Federal Government Data Maturity Model: Drive Your Agency’s 2019 Data Strategy and Roadmap

Form follows function – and so should your organization’s data!

Form follows function is a principle associated with 20th-century modernist architecture and industrial design which says that the shape of a building or object should primarily relate to its intended function or purpose.  Similarly, management gurus opine about successful companies’ relationships between organizational structure, mission functions, and business strategies.  Function and mission dictate structure in successful organizations.  However, all too often structure dictates function.

And we see this in the world of data all the time.  Business units build data silos with partial, myopic views to deliver reporting and analytical services specific to their own departmental requirements.  Left unmanaged overtime, an enterprise will have numerous islands of data, with overlapping information, and legacy applications that become nearly impossible to sunset.  This is the very scenario we see across many federal agencies today.

Form dictates data when organizations lack a data management strategy

Form dictating data is a classic “data silo” scenario.[1]  As groups within an organization begin to utilize data to help inform operations or decision-making, the value of insights gleaned can build momentum and analytical maturity.[2]

Figure 1. Analytical Maturity Model

This is especially the case when bringing in novel sources of information and integrating data across groups to improve processes and optimize services.  However, all too often, maturity is stifled by insular views of “data ownership” and turf battles over who “owns” data and should have access and use.  To be clear, stewards for data security and privacy are critical, especially as relates to regulatory and compliance issues, but people and process can hinder progress with a focus on form and the imposition of unnecessary roadblocks.
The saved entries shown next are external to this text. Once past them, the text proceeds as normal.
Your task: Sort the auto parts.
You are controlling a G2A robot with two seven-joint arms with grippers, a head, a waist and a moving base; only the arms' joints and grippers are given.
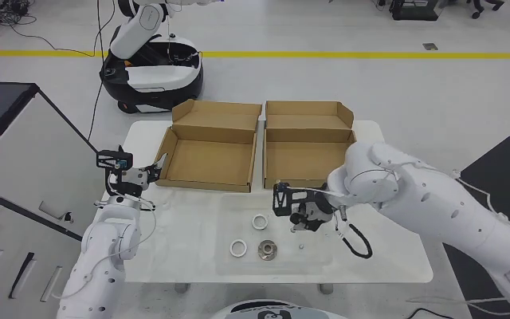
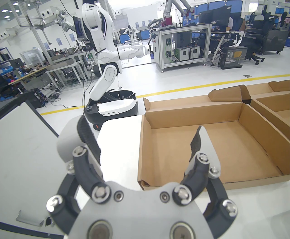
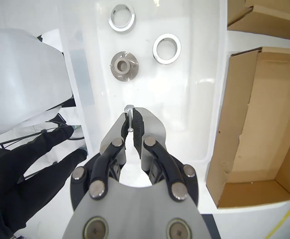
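Note:
My right gripper point(image 3: 131, 115) is shut on a small steel bolt point(image 3: 129, 118), head pointing away from the wrist, just above the white table point(image 1: 199, 231). In the top view this gripper point(image 1: 296, 223) hangs right of the loose parts. Beyond the bolt lie a flanged metal hub point(image 3: 124, 66) point(image 1: 268, 251) and two silver rings point(image 3: 167, 48) point(image 3: 122, 17), seen from above as rings point(image 1: 260, 222) point(image 1: 237, 249). My left gripper point(image 2: 145, 138) point(image 1: 155, 167) stands open and empty at the left edge of the left cardboard box point(image 2: 204, 144) point(image 1: 209, 155).
A second open cardboard box point(image 1: 307, 147) point(image 3: 253, 126) stands to the right of the first, both at the back of the table. Another robot point(image 1: 155, 64) is parked on the floor behind the table. A grey panel point(image 1: 32, 159) stands to the left.

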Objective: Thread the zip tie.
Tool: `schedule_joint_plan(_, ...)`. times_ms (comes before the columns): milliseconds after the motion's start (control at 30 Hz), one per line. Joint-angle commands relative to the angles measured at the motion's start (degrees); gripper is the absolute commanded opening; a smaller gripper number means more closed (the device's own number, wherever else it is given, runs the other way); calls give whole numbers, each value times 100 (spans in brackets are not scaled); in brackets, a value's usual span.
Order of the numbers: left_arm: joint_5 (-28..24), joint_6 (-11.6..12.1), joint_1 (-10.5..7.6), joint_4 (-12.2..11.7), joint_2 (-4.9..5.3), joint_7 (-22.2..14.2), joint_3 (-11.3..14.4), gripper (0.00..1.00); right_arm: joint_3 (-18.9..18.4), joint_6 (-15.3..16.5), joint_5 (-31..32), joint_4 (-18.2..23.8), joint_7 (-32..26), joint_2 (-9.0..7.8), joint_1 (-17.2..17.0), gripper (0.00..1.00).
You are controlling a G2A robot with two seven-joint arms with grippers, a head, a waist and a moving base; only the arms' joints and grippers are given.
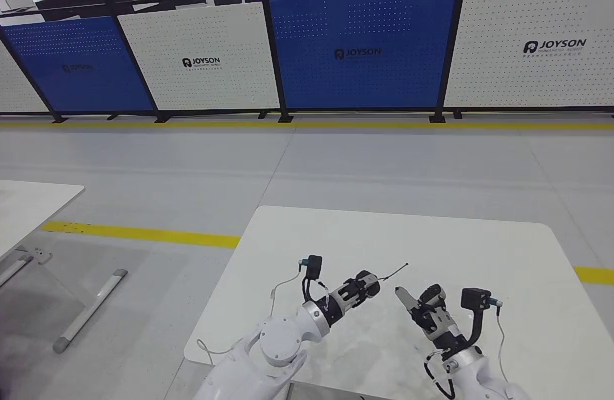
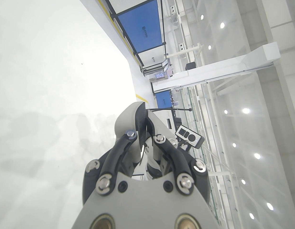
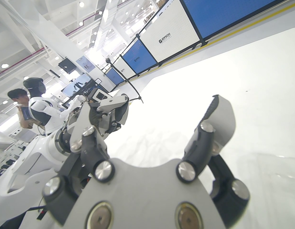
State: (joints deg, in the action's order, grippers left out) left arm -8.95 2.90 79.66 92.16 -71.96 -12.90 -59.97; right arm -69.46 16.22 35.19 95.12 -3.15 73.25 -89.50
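A thin black zip tie [image 1: 392, 273] sticks out over the white table [image 1: 457, 250] from my left gripper [image 1: 365, 285], which is shut on one end of it. In the left wrist view the two fingers [image 2: 140, 120] press together and the zip tie [image 2: 171, 108] runs straight away from them, its small head at the far end. My right gripper [image 1: 418, 297] hangs open a short way to the right of the tie, holding nothing. In the right wrist view its fingers [image 3: 220, 110] stand wide apart, and beyond them the curved zip tie [image 3: 124, 78] rises from the left gripper [image 3: 121, 109].
Both grippers hover near the table's front edge, with bare tabletop [image 3: 209, 67] beyond them. A second white table [image 1: 17, 210] stands at the far left across the floor. Blue and white partition panels [image 1: 357, 55] line the back.
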Motion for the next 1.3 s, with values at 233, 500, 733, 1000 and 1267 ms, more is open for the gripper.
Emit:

This is compounded by organizations lacking a data strategy in both the public as well as the private sector.[3]  Legacy systems and outmoded architectures continue to inhibit the free flow of data and insights contained therein.  Data silos continue to persist, impeding integrated processes that produce seamless, elegant customer (citizen) experiences.  The good news, best practices along with new data governance, management and processing technologies exist that offer solutions to these opportunities.  Strong leadership in the C-level suite can overcome these barriers by leveraging the Federal Data Strategy.

Let function lead the way with the Federal Government’s Data Maturity Model

The President’s Management Agenda (PMA) and the good work of the Federal Data Strategy Working Group can be leveraged by C-suite executives to create a 2019 fiscal year data strategy for your organization.  The PMA has called for IT Modernization: Creating the Platform for Change for our Federal Government’s technology infrastructure. Action on this mandate has already begun to spread with the adoption of cloud technologies and digital transformations across numerous agencies.[4]  The PMA also calls for Data Accountability and Transparency: Creating a Data Strategy and Infrastructure for the Future, which has led to the creation of the first Federal Data Strategy.[5]

Figure 2. Cross Agency Priorities

Taken together, these cross-agency priorities support federal agencies leading a data-driven digital transformation for their organizations (also called Data 3.0).  To drive many agency strategies around automation, mobility, IOT and better (360) citizen experiences, digital platforms and the data required to push, pull and process will require a data strategy that crosses traditional departmental boundaries.  Data-driven strategies and innovations will determine next-generation architectures and forge a path to sunset legacy systems and data siloes.

How to start?

Where does your agency fit within the federal data maturity model in Figure 3 below?  DLTs Office of Technology collaborates with federal agencies and our clients to assess, not only where organizations reside in the maturity model, but opportunities to pilot new processes and technology, which promote advance capabilities in this area.  In addition, we advise agencies on roadmaps and solutions that best meet their particular requirements to accelerate and mature their data management program to the next level.

Contact DLT to start the conversation and draft your initial 2019 strategic roadmap for data management and analytical services.

Figure 3. Federal Data Maturity Model

Click here to read more about the Federal Data Maturity Model.

 

[1]data silo is a repository of fixed data that remains under the control of one department and is isolated from the rest of the organization, much like grain in a farm silo is closed off from outside elements.
[2] There are a number of analytic maturity models published on the internet (see for example DLTs Analytical Maturity Model 2018; Gartner 2017).
[3] I’m always amazed to talk with executives from the private sector whose companies have witnessed exponential growth over the last decade – surpassing $4billion in revenue – but completely lack any strategy or plans for how to harness and leverage data across their organization.
[4] IOT, security and protection, automation, improving mobility, shifting to online services are just a few of areas of transformation witnessed across the federal government.  (Daniel Newman, Forbes June 2017).
[5] Note a third cross agency priority is creating a workforce for the future.